EXERCISE BRIEF —
Nothing may be left out of the listing below but its images; repeat the rest exactly.

DATASET EXCERPT —
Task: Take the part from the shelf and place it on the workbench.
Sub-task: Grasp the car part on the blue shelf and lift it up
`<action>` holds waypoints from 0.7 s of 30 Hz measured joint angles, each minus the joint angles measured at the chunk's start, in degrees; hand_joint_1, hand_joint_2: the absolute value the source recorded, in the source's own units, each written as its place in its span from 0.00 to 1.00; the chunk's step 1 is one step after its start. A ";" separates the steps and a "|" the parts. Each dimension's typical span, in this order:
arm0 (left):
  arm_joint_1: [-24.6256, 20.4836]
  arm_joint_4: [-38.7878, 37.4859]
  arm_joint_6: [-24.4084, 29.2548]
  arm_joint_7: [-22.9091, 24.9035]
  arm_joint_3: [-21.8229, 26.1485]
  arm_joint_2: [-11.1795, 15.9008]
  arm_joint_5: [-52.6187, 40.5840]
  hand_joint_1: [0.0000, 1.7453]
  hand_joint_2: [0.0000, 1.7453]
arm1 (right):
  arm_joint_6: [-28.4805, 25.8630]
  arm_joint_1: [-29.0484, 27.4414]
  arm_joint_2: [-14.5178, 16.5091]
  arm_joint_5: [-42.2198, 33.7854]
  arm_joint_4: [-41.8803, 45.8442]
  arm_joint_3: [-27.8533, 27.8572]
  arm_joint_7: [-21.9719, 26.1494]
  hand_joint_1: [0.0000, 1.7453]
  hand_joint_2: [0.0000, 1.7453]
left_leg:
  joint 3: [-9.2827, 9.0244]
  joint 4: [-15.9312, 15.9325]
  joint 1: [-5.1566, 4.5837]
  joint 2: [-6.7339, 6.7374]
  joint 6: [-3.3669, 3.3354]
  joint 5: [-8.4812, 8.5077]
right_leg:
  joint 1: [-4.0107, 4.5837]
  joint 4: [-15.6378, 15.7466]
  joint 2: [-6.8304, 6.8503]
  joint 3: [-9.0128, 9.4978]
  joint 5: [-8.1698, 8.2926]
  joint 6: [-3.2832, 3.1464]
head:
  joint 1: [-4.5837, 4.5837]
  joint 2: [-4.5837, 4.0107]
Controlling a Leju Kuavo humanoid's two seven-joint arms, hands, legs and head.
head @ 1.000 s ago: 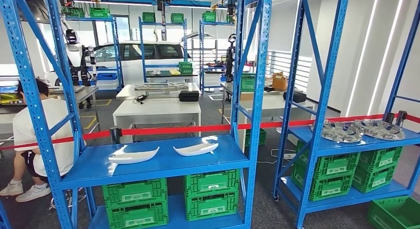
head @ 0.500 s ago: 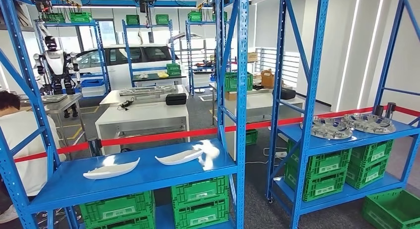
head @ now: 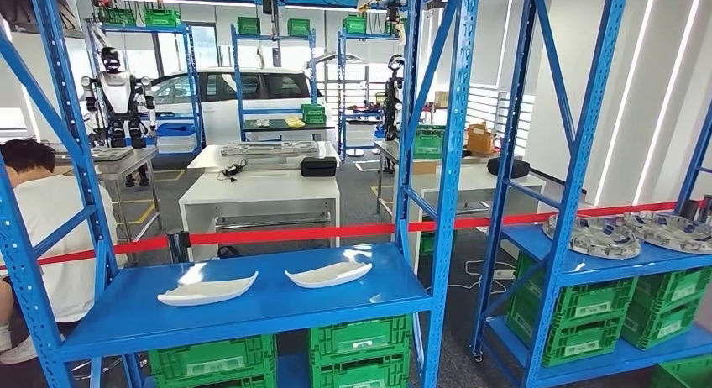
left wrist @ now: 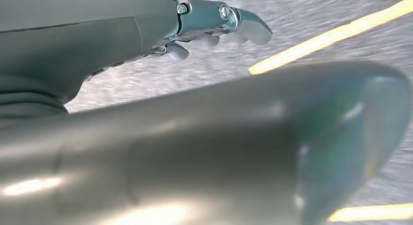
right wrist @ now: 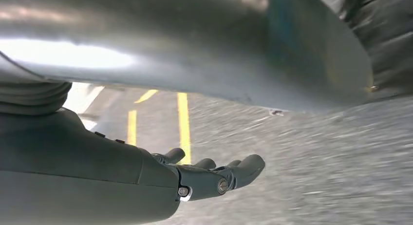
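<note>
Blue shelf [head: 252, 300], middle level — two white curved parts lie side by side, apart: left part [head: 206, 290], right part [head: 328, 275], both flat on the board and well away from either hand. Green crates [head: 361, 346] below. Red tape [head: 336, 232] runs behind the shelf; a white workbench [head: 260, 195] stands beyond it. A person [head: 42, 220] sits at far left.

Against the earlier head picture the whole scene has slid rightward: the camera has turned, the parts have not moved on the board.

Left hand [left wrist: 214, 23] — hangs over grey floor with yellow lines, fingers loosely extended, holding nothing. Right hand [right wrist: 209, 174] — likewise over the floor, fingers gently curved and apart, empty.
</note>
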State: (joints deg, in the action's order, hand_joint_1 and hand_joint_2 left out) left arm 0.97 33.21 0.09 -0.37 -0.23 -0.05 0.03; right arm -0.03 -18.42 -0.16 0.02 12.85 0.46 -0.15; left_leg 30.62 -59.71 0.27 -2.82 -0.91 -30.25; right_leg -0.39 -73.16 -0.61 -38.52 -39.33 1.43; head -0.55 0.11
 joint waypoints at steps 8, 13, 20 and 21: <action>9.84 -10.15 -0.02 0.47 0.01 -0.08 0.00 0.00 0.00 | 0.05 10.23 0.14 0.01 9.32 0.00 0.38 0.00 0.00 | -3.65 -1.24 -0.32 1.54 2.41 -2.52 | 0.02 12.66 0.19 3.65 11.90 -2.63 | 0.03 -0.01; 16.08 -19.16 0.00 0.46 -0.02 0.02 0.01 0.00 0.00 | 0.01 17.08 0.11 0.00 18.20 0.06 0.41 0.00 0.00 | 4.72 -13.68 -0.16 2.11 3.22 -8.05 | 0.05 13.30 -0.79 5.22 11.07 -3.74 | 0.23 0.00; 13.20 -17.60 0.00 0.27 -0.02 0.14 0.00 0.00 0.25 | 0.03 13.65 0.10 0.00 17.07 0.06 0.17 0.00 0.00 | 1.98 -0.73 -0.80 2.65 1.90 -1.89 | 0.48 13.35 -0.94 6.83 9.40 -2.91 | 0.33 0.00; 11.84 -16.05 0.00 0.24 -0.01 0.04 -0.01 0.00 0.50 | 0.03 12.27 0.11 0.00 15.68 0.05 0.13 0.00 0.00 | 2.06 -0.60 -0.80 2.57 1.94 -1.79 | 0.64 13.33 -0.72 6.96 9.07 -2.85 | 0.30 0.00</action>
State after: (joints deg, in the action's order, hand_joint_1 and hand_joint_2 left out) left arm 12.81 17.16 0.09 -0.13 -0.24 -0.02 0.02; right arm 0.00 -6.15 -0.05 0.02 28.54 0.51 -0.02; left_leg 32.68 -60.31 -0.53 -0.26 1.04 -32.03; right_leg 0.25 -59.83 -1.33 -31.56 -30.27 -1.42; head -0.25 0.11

RESULT FOR THIS TASK —
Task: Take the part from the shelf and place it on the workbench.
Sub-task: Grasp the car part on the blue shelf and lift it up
`<action>` holds waypoints from 0.7 s of 30 Hz measured joint angles, each minus the joint angles measured at the chunk's start, in degrees; hand_joint_1, hand_joint_2: the absolute value the source recorded, in the source's own units, each written as its place in its span from 0.00 to 1.00; the chunk's step 1 is one step after its start. A ";" separates the steps and a "|" the parts. Each dimension's typical span, in this order:
arm0 (left):
  arm_joint_1: [-24.6256, 20.4836]
  arm_joint_4: [-38.7878, 37.4859]
  arm_joint_6: [-24.4084, 29.2548]
  arm_joint_7: [-22.9091, 24.9035]
  arm_joint_3: [-21.8229, 26.1485]
  arm_joint_2: [-11.1795, 15.9008]
  arm_joint_5: [-52.6187, 40.5840]
  hand_joint_1: [0.0000, 1.7453]
  hand_joint_2: [0.0000, 1.7453]
arm1 (right):
  arm_joint_6: [-28.4805, 25.8630]
  arm_joint_1: [-29.0484, 27.4414]
  arm_joint_2: [-14.5178, 16.5091]
  arm_joint_5: [-42.2198, 33.7854]
  arm_joint_4: [-41.8803, 45.8442]
  arm_joint_3: [-27.8533, 27.8572]
  arm_joint_7: [-21.9719, 26.1494]
  hand_joint_1: [0.0000, 1.7453]
  hand_joint_2: [0.0000, 1.7453]
left_leg:
  joint 3: [-9.2827, 9.0244]
  joint 4: [-15.9312, 15.9325]
  joint 1: [-5.1566, 4.5837]
  joint 2: [-6.7339, 6.7374]
  joint 6: [-3.3669, 3.3354]
  joint 5: [-8.4812, 8.5077]
right_leg:
  joint 1: [-4.0107, 4.5837]
  joint 4: [-15.6378, 15.7466]
  joint 2: [-6.8304, 6.8503]
  joint 3: [-9.0128, 9.4978]
  joint 5: [-8.1698, 8.2926]
  joint 6: [-3.2832, 3.1464]
head:
  joint 1: [-4.5837, 4.5837]
  joint 2: [-4.5837, 4.0107]
Controlling a Leju Kuavo humanoid's two seven-joint arms, hands, legs and head.
head @ 1.000 s ago: 
head @ 0.500 s ago: 
head @ now: 
left wrist @ now: 
right wrist @ now: 
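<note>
Blue shelf [head: 252, 300], middle level — two white curved parts lie side by side, apart: left part [head: 206, 290], right part [head: 328, 275], both flat on the board and well away from either hand. Green crates [head: 361, 346] below. Red tape [head: 336, 232] runs behind the shelf; a white workbench [head: 260, 195] stands beyond it. A person [head: 42, 220] sits at far left.

Against the earlier head picture the whole scene has slid rightward: the camera has turned, the parts have not moved on the board.

Left hand [left wrist: 214, 23] — hangs over grey floor with yellow lines, fingers loosely extended, holding nothing. Right hand [right wrist: 209, 174] — likewise over the floor, fingers gently curved and apart, empty.
</note>
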State: (joints deg, in the action's order, hand_joint_1 and hand_joint_2 left out) left arm 0.97 33.21 0.09 -0.37 -0.23 -0.05 0.03; right arm -0.03 -18.42 -0.16 0.02 12.85 0.46 -0.15; left_leg 30.62 -59.71 0.27 -2.82 -0.91 -30.25; right_leg -0.39 -73.16 -0.61 -38.52 -39.33 1.43; head -0.55 0.11
 joint waypoints at steps 8, 13, 20 and 21: <action>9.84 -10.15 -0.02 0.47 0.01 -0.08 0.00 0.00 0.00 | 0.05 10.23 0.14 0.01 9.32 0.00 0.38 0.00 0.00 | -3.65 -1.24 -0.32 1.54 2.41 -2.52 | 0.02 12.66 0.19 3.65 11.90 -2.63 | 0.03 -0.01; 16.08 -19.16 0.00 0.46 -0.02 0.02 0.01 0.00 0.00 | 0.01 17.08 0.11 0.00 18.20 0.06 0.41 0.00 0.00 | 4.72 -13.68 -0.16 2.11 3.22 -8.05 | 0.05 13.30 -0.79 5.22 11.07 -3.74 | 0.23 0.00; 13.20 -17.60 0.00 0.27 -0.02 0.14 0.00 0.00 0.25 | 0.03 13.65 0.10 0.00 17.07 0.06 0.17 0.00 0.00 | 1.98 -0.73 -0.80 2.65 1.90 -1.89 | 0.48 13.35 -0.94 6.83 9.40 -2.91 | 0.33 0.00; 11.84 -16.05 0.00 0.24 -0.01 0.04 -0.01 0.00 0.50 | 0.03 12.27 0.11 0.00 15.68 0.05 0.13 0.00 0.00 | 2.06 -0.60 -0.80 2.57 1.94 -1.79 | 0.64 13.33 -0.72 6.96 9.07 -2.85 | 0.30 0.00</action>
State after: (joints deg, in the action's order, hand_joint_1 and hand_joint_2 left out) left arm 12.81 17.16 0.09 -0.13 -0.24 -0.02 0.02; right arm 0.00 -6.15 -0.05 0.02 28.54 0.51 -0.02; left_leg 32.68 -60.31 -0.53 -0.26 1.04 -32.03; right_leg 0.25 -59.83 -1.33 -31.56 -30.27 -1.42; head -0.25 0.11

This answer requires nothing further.